=== Given material ===
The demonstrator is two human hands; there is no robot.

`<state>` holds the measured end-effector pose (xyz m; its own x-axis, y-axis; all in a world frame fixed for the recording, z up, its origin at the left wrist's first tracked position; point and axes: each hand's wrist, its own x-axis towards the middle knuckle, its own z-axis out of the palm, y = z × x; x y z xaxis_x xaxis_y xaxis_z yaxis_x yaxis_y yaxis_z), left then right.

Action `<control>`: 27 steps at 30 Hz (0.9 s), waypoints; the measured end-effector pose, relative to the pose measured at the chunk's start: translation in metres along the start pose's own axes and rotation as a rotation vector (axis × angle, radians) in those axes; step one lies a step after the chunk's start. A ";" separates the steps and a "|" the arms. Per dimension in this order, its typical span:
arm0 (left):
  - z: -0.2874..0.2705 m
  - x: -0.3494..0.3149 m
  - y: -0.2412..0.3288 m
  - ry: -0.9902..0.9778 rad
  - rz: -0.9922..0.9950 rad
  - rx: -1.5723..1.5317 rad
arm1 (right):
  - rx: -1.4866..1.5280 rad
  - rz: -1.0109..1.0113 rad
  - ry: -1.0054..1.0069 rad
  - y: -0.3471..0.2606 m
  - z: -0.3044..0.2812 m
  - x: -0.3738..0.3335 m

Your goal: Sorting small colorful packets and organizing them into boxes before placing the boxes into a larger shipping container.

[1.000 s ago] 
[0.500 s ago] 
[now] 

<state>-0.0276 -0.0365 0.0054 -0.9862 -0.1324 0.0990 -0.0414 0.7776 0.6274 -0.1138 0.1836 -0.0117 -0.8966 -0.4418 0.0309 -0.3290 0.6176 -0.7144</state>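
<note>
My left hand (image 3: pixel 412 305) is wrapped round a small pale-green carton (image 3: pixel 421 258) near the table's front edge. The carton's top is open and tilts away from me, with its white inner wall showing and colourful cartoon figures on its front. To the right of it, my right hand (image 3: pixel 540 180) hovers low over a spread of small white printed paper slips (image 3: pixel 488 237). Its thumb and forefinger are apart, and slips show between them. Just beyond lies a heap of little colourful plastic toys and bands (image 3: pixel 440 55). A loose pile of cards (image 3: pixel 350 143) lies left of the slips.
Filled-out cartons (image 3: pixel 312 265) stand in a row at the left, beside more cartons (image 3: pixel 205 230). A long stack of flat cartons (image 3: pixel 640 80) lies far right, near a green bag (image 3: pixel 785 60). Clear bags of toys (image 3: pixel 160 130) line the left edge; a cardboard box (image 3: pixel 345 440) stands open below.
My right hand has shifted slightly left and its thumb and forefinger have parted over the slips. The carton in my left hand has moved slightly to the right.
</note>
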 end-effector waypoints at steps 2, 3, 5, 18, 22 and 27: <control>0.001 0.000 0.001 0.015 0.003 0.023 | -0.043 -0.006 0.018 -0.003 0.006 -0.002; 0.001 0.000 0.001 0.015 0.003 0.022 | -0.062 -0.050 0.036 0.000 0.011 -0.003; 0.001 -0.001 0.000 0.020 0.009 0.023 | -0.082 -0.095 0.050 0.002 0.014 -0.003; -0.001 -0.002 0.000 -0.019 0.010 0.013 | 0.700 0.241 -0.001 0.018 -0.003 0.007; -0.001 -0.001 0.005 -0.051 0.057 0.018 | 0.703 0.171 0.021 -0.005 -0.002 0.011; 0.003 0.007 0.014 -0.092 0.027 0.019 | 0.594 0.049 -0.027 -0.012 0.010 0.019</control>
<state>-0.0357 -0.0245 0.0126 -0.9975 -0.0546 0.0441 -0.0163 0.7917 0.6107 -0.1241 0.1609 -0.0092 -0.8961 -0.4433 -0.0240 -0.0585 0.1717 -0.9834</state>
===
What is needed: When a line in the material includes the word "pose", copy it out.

Reply:
`<state>` holds the measured end-effector pose (xyz m; its own x-axis, y-axis; all in a world frame fixed for the recording, z up, its origin at the left wrist's first tracked position; point and axes: each hand's wrist, its own x-axis towards the middle knuckle, its own z-axis out of the palm, y = z × x; x y z xaxis_x xaxis_y xaxis_z yaxis_x yaxis_y yaxis_z), left then right.
Action `<control>`: 27 steps at 30 Hz (0.9 s), waypoints; the measured end-effector pose, relative to the pose measured at the chunk's start: translation in metres along the start pose's own axes and rotation as a rotation vector (axis × angle, radians) in those axes; step one lies a step after the chunk's start. A ";" separates the steps and a "|" the arms. Per dimension in this order, its typical span:

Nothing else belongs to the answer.